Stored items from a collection
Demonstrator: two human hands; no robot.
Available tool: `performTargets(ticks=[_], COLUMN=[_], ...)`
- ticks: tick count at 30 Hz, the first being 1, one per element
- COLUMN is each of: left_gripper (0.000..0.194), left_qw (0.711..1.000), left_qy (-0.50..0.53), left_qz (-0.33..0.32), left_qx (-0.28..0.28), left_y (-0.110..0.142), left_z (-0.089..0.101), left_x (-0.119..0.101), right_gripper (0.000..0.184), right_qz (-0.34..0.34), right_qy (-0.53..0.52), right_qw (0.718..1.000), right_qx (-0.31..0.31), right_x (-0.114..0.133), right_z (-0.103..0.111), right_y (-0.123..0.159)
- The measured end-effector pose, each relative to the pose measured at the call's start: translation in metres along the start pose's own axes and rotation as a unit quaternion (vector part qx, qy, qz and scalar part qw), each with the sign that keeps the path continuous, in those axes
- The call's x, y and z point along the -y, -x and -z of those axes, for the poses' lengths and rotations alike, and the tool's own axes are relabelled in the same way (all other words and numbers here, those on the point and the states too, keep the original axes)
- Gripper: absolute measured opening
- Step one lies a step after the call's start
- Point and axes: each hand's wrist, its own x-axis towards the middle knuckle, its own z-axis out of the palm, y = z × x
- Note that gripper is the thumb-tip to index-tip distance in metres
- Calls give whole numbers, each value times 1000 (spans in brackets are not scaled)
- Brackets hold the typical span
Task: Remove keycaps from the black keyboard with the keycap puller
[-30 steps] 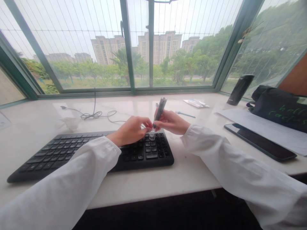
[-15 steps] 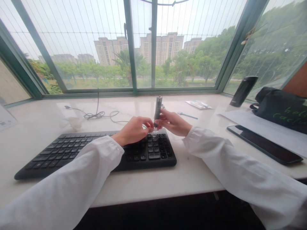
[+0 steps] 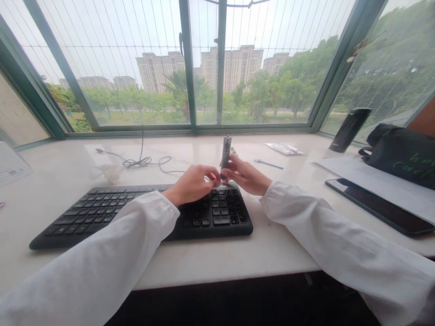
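Observation:
My right hand (image 3: 247, 174) grips a slim grey tool (image 3: 225, 154) and holds it upright, its lower tip over the right end of a black keyboard (image 3: 102, 210). My left hand (image 3: 192, 183) is curled beside it, fingertips pinched at the tool's lower tip just above the keys. What the fingertips pinch is too small to make out. Both arms wear white sleeves and reach over the white desk (image 3: 61, 172).
A thin cable (image 3: 142, 160) and a crumpled tissue (image 3: 108, 172) lie behind the keyboard. A dark tablet (image 3: 380, 206) rests on paper at the right, with a black bag (image 3: 401, 158) and black bottle (image 3: 348, 129) behind. A small packet (image 3: 282, 147) and blue pen (image 3: 268, 164) lie near the window.
The tool has swung from a rightward tilt to upright in my right hand. The view has shifted slightly left; both hands stay over the keyboard's right end.

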Motion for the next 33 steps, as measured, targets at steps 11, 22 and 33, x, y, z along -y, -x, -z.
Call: performTargets(ticks=[11,22,33], left_gripper=[27,20,19], left_qw=[1000,1000,999], left_qy=[6,1,12], left_qz=[21,6,-12], left_qx=[-3,12,28], left_y=[-1,-1,1], left_z=[-2,1,2], left_x=[1,-1,-3], right_gripper=[36,30,23], right_qz=[-22,22,52], right_qy=[-73,22,83], right_qw=[997,999,994], right_qx=[28,45,49], right_x=[-17,-6,-3], right_z=[-3,1,2], right_y=[-1,2,4])
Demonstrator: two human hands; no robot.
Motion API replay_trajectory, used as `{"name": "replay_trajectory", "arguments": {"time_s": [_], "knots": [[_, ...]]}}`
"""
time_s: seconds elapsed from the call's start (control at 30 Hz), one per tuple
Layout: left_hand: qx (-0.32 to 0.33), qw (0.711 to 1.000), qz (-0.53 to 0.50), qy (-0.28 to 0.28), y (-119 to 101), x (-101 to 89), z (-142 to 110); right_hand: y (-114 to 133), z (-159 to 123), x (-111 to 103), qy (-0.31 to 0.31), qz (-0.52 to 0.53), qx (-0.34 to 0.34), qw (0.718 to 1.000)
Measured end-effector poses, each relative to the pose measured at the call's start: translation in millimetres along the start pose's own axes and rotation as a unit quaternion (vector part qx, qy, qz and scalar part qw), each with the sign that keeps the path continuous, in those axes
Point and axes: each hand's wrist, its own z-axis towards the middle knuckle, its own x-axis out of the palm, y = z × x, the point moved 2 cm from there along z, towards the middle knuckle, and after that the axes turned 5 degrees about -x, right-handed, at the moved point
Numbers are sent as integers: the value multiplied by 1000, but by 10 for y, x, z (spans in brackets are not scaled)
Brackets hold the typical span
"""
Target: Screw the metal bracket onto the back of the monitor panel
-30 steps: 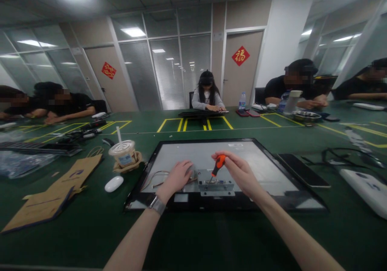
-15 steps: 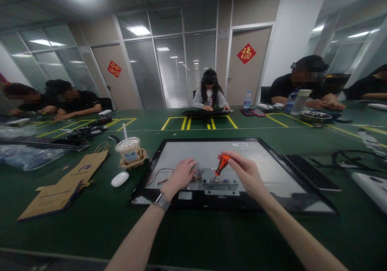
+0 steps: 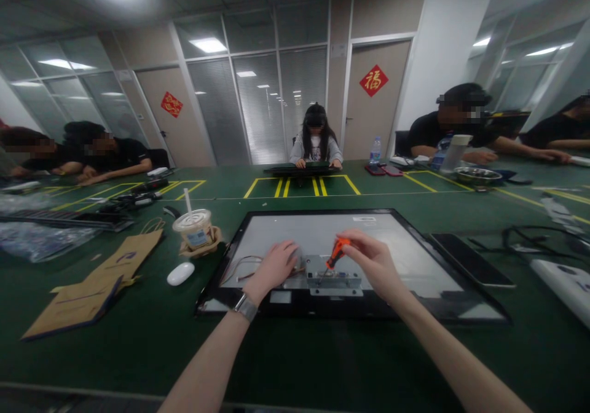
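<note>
An orange and black screwdriver (image 3: 338,252) is gripped by the handle between the fingers of my right hand (image 3: 374,264). Its shaft slants down to the silver metal bracket (image 3: 335,283), which sits near the close edge of a large flat display panel (image 3: 396,250). Whether the tip is seated in a screw is too small to see. My left hand (image 3: 274,267) rests on the panel just left of the bracket, fingers stretched out and palm down. Thin wires (image 3: 240,268) run out from beneath it, and its fingertips are partly hidden.
Left of the panel are a drink cup (image 3: 193,228) in a carrier, a white mouse-shaped case (image 3: 180,273) and a paper bag (image 3: 87,290). On the right lie a black phone-like slab (image 3: 470,259) and a white device (image 3: 560,284). Co-workers sit around the green table (image 3: 295,364).
My hands and the screwdriver keep nearly the same place on the bracket; the view shifts slightly. Across the table, a person's dark panel has moved a little left. At right, a co-worker's arm now reaches rightward.
</note>
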Motion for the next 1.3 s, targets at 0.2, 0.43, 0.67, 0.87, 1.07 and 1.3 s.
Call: {"name": "replay_trajectory", "arguments": {"time_s": [0.2, 0.43, 0.67, 0.87, 1.07, 1.3], "knots": [[-3, 1000, -10, 2, 4, 3, 2, -8, -18, 17, 11, 1, 15, 1000], [-3, 1000, 6, 5, -29, -29, -7, -12, -9, 6, -21, -20, -13, 1000], [3, 1000, 8, -3, -58, -52, -25, 8, 1, 6, -13, -32, -20, 999], [-7, 1000, 7, 5, -60, -51, -22, -6, -22, -11, 26, -28, 6, 999], [0, 1000, 6, 1, -37, -32, -17, 37, -1, 9, 4, -34, -15, 999], [3, 1000, 0, 2, -5, -5, -1, 7, -1, 1, -18, -27, -7, 999]]}}
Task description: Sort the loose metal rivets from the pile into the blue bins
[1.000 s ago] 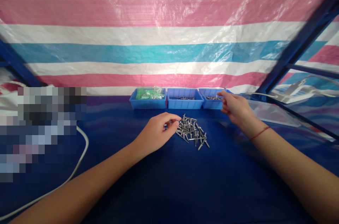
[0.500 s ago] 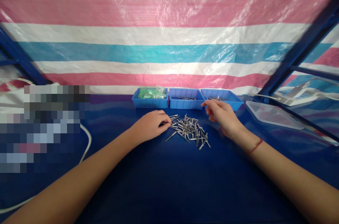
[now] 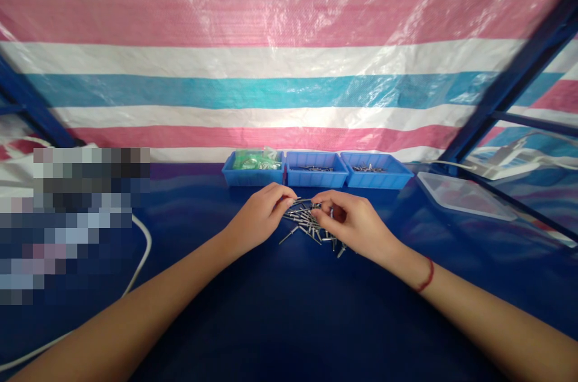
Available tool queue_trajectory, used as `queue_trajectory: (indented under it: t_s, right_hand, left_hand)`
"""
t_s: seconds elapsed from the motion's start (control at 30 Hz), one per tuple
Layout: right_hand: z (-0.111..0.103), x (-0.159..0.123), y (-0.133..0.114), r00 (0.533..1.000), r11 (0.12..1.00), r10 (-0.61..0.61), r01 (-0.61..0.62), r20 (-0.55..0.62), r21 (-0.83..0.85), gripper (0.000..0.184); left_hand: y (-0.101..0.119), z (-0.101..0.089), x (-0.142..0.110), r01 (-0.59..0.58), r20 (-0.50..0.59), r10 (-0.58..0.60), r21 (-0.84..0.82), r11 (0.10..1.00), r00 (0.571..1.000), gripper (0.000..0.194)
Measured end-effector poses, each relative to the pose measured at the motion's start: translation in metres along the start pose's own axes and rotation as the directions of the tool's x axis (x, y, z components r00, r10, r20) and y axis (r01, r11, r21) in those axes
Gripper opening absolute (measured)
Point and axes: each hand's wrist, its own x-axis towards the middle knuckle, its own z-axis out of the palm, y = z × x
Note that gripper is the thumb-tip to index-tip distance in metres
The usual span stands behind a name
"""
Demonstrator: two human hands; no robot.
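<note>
Left hand [image 3: 255,219] and right hand [image 3: 356,222] angle inward, half-closed at rivets [image 3: 308,227], any hold unclear; blue table [image 3: 271,316], striped sheet [image 3: 271,57] behind.

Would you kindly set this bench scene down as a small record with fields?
left hand: fingertips at the pile's left edge; grip unclear
right hand: over the pile, partly hiding it; grip unclear
pile: loose metal pins, lying at mixed angles
left bin: blue, holding a green bag
middle bin: blue, metal pieces inside
right bin: blue, metal pieces inside
clear plastic piece: flat, right of the bins
backdrop: striped sheet
</note>
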Motion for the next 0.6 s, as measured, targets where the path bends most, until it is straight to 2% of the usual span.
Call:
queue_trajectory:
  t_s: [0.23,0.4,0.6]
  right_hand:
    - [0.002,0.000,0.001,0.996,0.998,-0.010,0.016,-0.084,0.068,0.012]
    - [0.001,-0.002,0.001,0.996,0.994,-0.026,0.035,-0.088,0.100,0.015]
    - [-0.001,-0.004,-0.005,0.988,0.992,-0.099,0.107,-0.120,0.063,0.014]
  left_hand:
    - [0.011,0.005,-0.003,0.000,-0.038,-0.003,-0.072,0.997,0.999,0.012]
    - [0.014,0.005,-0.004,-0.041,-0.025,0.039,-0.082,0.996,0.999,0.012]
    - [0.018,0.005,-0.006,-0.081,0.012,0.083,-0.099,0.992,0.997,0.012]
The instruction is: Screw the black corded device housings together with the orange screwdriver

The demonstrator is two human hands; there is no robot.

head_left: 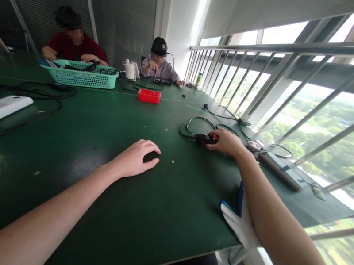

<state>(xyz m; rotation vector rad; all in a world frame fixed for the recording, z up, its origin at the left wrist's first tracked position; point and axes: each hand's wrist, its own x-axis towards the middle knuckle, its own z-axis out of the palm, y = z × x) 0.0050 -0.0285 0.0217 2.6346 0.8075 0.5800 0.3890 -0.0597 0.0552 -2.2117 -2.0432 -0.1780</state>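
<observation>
My left hand (139,157) rests on the green table (138,228), fingers curved and thumb apart, with nothing between them. Further right, my right hand (227,141) has its fingers around a black-and-red corded tool (204,139) lying on the table. Its exact kind is partly hidden by the hand. From the tool's left end a black cable (199,117) loops back over the tabletop. A white glove with blue edges (240,223) lies at the table's front edge, partly covered by my right forearm.
A red plastic tray (149,96) and a turquoise basket (84,77) of dark items stand farther back. A white box (0,108) and black cables are at left. Two people sit across the table. A metal railing (285,50) runs along the right, near a power strip (280,170).
</observation>
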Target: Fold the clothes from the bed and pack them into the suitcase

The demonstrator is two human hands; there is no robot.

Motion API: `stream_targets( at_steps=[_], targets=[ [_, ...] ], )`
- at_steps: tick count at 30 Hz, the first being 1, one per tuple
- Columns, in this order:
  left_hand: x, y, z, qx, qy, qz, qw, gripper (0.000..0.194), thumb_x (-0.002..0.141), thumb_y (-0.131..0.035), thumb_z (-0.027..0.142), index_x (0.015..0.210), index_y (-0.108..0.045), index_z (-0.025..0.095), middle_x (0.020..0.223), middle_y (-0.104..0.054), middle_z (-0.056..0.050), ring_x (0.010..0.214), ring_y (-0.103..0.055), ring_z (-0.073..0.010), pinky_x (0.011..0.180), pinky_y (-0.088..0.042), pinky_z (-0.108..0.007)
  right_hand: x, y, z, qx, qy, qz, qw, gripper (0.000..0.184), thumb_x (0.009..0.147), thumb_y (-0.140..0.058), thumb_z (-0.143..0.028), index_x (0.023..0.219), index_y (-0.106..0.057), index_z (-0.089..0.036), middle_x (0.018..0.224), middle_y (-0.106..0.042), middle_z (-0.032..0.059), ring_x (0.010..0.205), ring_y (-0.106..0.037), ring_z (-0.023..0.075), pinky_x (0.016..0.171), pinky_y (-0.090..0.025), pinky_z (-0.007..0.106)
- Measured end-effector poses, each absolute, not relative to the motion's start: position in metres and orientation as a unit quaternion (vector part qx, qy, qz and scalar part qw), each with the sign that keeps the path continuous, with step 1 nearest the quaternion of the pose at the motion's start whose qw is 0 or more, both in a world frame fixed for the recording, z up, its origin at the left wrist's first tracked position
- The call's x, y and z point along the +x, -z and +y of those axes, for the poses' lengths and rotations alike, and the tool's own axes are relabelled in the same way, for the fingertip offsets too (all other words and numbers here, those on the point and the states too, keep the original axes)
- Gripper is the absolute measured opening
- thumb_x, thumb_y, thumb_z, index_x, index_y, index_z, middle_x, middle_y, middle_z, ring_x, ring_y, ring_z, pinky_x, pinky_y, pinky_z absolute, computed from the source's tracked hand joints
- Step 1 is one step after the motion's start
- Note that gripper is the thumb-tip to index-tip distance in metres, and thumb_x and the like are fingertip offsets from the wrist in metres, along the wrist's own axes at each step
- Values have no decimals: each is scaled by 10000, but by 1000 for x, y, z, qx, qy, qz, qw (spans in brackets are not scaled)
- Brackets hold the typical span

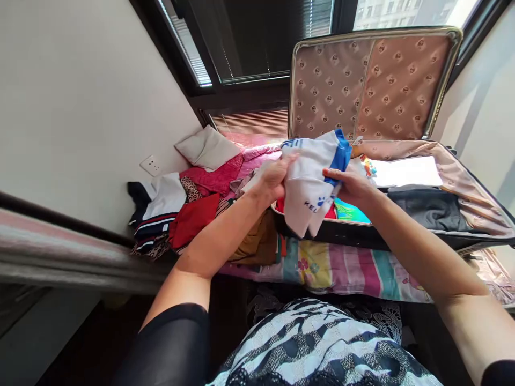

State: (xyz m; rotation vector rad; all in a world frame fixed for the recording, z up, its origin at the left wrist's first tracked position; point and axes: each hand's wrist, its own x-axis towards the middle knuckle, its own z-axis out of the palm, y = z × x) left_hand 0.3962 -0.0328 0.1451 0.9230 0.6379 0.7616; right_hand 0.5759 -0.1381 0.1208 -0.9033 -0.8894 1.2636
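Observation:
A white garment with blue trim and dark lettering [308,185] hangs in the air between my hands, loosely folded over. My left hand [276,174] grips its left side, with the fingers partly behind the cloth. At its right edge, near the blue trim, my right hand [348,185] pinches the fabric with the thumb on top. Behind and below the garment lies the open suitcase [494,206], its patterned lid [370,91] standing up. In the suitcase are folded dark grey clothing [428,206], a white folded item [410,171] and a bright green and blue cloth [352,210].
Piled clothes lie left of the suitcase, among them a red garment [193,220], a brown one [255,241] and a white one [167,195]. A beige cushion [209,147] rests against the wall. Underneath is a striped, flowered quilt [362,271]. Windows [257,43] stand behind.

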Motion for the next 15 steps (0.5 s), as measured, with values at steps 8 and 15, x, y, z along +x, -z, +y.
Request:
stream_targets(
  at_steps=[8, 15],
  targets=[
    [541, -118, 40, 543, -171, 285, 771, 810, 723, -878, 6, 1454, -614, 236, 1159, -817, -66, 950, -807, -222, 993, -654, -426, 728, -116, -98, -593, -429, -292, 615, 232, 635, -774, -90, 821, -680, -192, 756, -753, 70, 709, -750, 235, 708, -680, 370],
    [638, -67, 64, 495, -207, 366, 760, 455, 928, -863, 251, 1332, -672, 173, 966, -790, -57, 910, -770, -207, 874, -663, -331, 805, -83, -47, -700, -363, -276, 550, 240, 806, -852, -181, 813, -612, -185, 644, -644, 8, 558, -608, 151, 605, -595, 319]
  ],
)
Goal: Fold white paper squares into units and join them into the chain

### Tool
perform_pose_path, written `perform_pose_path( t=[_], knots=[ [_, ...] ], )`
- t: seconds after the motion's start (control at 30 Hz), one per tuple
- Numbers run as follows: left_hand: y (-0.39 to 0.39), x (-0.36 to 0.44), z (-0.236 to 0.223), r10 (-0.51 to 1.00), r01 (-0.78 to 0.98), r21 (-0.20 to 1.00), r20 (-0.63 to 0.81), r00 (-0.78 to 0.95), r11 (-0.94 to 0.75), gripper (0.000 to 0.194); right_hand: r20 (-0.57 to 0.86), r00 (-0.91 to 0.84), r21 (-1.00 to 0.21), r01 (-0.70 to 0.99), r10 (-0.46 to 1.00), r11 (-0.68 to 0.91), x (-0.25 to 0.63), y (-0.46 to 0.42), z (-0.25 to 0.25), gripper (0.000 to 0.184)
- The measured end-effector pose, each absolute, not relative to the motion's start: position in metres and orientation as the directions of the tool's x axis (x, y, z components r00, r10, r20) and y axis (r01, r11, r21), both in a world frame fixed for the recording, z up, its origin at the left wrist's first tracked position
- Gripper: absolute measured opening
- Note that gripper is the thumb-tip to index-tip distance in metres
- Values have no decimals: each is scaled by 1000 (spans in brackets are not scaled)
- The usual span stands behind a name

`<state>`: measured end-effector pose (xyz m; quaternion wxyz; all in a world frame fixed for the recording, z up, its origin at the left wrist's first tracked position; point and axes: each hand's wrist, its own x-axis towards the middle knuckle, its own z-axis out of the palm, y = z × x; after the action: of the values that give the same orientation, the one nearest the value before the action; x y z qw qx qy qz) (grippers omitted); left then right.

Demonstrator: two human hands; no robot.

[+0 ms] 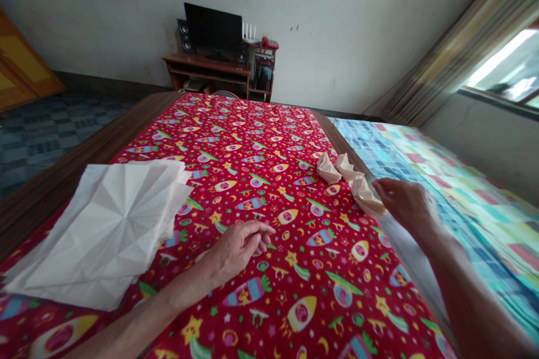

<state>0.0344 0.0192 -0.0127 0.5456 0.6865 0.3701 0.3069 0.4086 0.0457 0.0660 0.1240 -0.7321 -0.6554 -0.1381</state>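
Observation:
My left hand (246,244) rests above the red printed cloth (290,286), its fingers loosely bent with the index finger reaching forward. I see nothing in it. To its left lies a stack of cream paper sheets (122,216), the top one creased in lines that fan out from its middle. Three folded paper pieces (362,195) with pointed tips sit in a small group by the cloth's right edge. My right hand (406,202) is just right of the nearest piece. Its fingers point down and are partly hidden and blurred, so whether they touch that piece is unclear.
The cloth covers a long table with a dark wooden border (126,129). Alongside on the right is a bed with a checkered cover (463,190). A desk (210,64) with a monitor (214,29), speakers and a red telephone (269,44) stands by the far wall.

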Motion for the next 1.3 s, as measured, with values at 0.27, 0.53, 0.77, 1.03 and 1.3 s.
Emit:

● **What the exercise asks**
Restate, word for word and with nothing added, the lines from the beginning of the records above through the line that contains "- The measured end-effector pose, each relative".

● **Problem solution**
Demonstrator: two human hands; no robot.
Available tool: `performTargets(ticks=[_], COLUMN=[_], ...)`
- ticks: tick count at 30 Hz, the first being 1, one per element
- COLUMN is each of: left_gripper (0.000..0.194), left_qw (0.711..1.000), left_qy (-0.50..0.53), left_qz (-0.33..0.32), left_qx (-0.28..0.28), left_y (-0.110..0.142), left_z (-0.089..0.101), left_x (-0.119..0.101), right_gripper (0.000..0.184), right_qz (-0.34..0.34), right_qy (-0.53..0.52), right_qw (0.718..1.000), right_qx (-0.31..0.31), right_x (-0.114..0.133), right_z (-0.103..0.111), right_y (-0.123..0.159)
- The measured end-effector pose, each relative to the pose measured at the call's start: translation in metres along the start pose's own axes and rotation as a unit quaternion (vector part qx, qy, qz and scalar part qw), each with the sign that keeps the path continuous, in those axes

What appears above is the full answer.